Also appointed to advise a "Special Committee" are: (i) Wachtell, Lipton, Rosen & Katz, as counsel, (ii) Chilmark Partners as financial advisor, (iii) Katten Muchin Rosenman LLP, as counsel and (iv) M-III Partners, LP as financial advisor.

The Debtors’ lead petition notes between 10,000 and 25,000 creditors; estimated assets of $2,375,559,000 and estimated liabilities of $2,520,336,000 (assets and liabilities are as at September 30, 2020). Documents filed with the Court list the Debtors’ five largest unsecured creditors as (i) UMB Bank, N.A. (as trustee for $597.0mn 6.000% Senior Notes due 2024), (ii) UMB Bank, N.A. (as trustee for $507.9mn 6.375% Senior Notes due 2025), (iii) UMB Bank, N.A. (as trustee for $374.6mn 6.375% Senior Notes due 2026), (iv) UMB Bank, N.A. (as trustee for $335.3mn 6.625% Senior Notes due 2023) and (v) Universal Pressure Pumping ($5.2mn trade claim).

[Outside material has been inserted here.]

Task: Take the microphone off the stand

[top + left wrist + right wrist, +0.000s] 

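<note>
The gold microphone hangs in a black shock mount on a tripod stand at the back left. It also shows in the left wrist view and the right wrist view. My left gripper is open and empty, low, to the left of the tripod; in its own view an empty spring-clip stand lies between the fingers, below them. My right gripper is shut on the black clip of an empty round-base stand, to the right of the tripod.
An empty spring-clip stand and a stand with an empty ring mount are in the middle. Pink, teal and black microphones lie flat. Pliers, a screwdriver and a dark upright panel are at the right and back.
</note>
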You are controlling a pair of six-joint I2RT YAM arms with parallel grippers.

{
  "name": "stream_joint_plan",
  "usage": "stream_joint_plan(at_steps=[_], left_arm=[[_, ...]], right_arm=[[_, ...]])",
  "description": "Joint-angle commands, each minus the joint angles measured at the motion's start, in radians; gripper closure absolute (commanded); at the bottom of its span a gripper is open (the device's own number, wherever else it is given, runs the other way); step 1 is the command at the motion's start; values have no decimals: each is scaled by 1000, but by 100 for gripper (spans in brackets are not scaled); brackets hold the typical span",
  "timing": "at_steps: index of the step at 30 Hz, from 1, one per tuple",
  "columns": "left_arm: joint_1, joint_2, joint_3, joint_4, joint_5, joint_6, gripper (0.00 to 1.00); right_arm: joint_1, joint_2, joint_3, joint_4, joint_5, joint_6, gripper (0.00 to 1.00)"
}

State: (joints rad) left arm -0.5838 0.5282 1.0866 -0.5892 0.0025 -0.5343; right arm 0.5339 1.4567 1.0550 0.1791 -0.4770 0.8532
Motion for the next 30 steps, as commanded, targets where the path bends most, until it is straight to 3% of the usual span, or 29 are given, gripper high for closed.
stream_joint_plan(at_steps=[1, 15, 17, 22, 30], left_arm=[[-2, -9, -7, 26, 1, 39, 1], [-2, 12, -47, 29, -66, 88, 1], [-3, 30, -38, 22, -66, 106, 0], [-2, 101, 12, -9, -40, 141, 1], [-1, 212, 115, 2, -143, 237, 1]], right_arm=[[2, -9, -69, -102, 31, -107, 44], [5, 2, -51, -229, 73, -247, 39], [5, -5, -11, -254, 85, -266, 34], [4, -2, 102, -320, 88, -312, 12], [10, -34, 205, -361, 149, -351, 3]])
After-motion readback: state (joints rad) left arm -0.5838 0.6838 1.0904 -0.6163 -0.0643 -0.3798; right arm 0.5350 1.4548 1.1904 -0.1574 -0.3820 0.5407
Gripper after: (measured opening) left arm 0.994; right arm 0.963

in a press release announcing the filing: the Debtors note that they have: "entered into a Restructuring Support Agreement (the 'RSA') with over 95% of its revolving credit facility lenders and certain noteholders holding over two-thirds of the outstanding aggregate principal amount of its senior unsecured notes.  Attached to the RSA is a 'pre-negotiated' restructuring plan (the 'Plan') that will strengthen Gulfport’s balance sheet, significantly reduce its funded debt, and lower ongoing operational costs.  Pursuant to the RSA and the Plan, Gulfport expects to eliminate approximately $1.25 billion in funded debt and significantly reduce annual cash interest expense going forward. Gulfport will also issue $550 million of new senior unsecured notes under the Plan to existing unsecured creditors of certain Gulfport subsidiaries. Certain of Gulfport’s noteholders have committed to backstop a minimum new money investment of $50 million in the form of convertible preferred stock. The RSA is designed to allow Gulfport to move through the restructuring process as expeditiously as possible."

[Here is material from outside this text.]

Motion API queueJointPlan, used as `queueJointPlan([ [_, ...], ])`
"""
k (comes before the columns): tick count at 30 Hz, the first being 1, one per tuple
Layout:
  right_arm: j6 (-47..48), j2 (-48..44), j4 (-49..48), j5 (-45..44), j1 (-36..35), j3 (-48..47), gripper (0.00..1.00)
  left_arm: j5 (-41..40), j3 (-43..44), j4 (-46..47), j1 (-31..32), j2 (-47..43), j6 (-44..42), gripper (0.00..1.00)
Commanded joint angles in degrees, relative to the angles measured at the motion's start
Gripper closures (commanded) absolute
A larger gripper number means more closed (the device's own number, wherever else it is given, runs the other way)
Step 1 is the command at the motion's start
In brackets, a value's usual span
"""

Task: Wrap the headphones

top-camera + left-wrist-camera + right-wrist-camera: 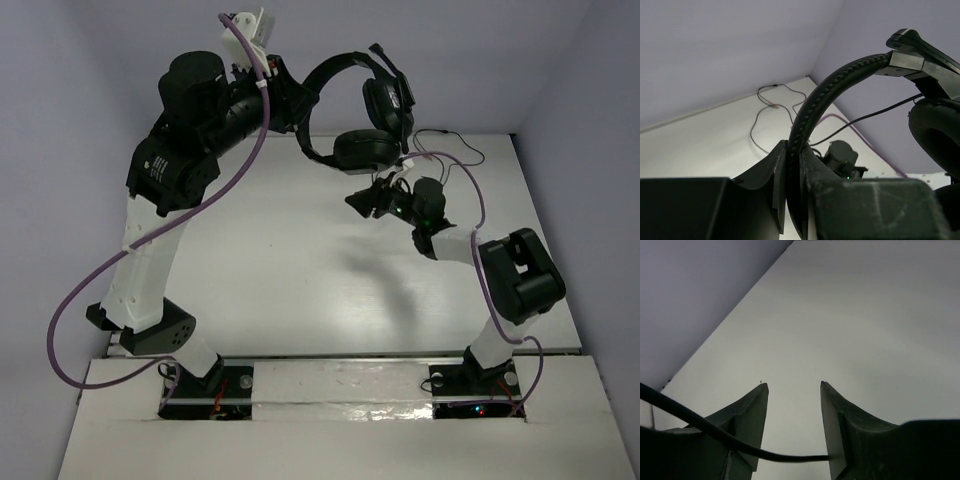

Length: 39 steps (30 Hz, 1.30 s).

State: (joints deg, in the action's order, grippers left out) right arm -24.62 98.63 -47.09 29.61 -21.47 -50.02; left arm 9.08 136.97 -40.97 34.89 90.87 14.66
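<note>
The left pincer (297,112) is clenched on the headband (826,95) of the headphones (384,102), holding them in the air above the table (290,270) toward 12 o'clock in the top view, with both earcups (365,150) at the 3 o'clock side of that grip. The right pincer (360,202) sits just at 6 o'clock of the lower earcup, released. The thin cord (775,457) crosses the gap low between its spread fingers (752,415).
</note>
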Motion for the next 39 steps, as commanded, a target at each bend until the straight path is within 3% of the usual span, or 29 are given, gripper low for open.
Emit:
queueJointPlan([
  [1, -3.6, 0.0, -8.2, 2.5, -0.3, 1.2, 0.49, -0.5, 0.8, 7.3, -1.4, -2.0, 3.5, 1.00],
  [2, -4.3, -0.5, -8.7, 2.4, -0.3, 2.5, 0.59, -1.2, -1.7, 8.1, -1.4, -2.4, 3.5, 1.00],
  [4, -6.0, -2.6, -10.6, 2.2, -0.3, 4.4, 0.65, -3.1, -4.3, 11.1, -1.9, -3.7, 4.1, 1.00],
  [8, -7.5, -7.7, -10.0, -0.3, -0.3, 9.1, 0.88, -6.9, -8.0, 15.5, -3.1, -4.5, 5.5, 1.00],
  [10, -8.2, -10.5, -6.7, -2.3, -2.2, 10.6, 0.91, -10.4, -10.9, 19.2, -3.1, -5.2, 6.4, 1.00],
  [15, -6.8, -14.2, 9.0, -8.9, -8.7, 9.7, 1.00, -21.4, -27.7, 30.7, -3.1, -8.3, 10.6, 1.00],
  [19, -6.1, -19.7, 17.2, -12.3, -14.3, 10.9, 1.00, -29.9, -35.1, 36.3, -3.7, -8.7, 10.7, 1.00],
  [23, -4.3, -28.5, 27.2, -19.1, -20.9, 12.8, 1.00, -38.5, -35.7, 37.7, -3.7, -6.7, 6.7, 1.00],
  [29, -2.4, -39.2, 43.8, -22.6, -27.6, 11.1, 1.00, -46.1, -34.7, 37.9, -3.7, -1.6, 0.9, 1.00],
  [39, 3.2, -40.6, 67.2, -25.8, -29.2, -6.5, 1.00, -52.8, -40.2, 38.1, -0.9, 4.9, -4.1, 1.00],
])
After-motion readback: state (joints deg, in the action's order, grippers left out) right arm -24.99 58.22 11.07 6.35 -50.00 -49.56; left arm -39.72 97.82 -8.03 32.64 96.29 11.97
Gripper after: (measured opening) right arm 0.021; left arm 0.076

David M. Wood, the Debtors' President and Chief Executive Officer of Gulfport Energy, added, “…our large legacy debt burden in addition to significant legacy firm transportation commitments created a balance sheet and cost structure that was unsustainable in the current market environment. After working diligently to explore all strategic and financial options available, Gulfport’s Board of Directors determined that commencing a chapter 11 process is in the best interest of the Company and its stakeholders. We expect to exit the chapter 11 process with leverage below two times and rapidly delever thereafter due to a much-improved cost structure driven by reduced legacy firm transport commitments and costs. These improvements will significantly improve our ability to generate cash flow and value for our stakeholders going forward.”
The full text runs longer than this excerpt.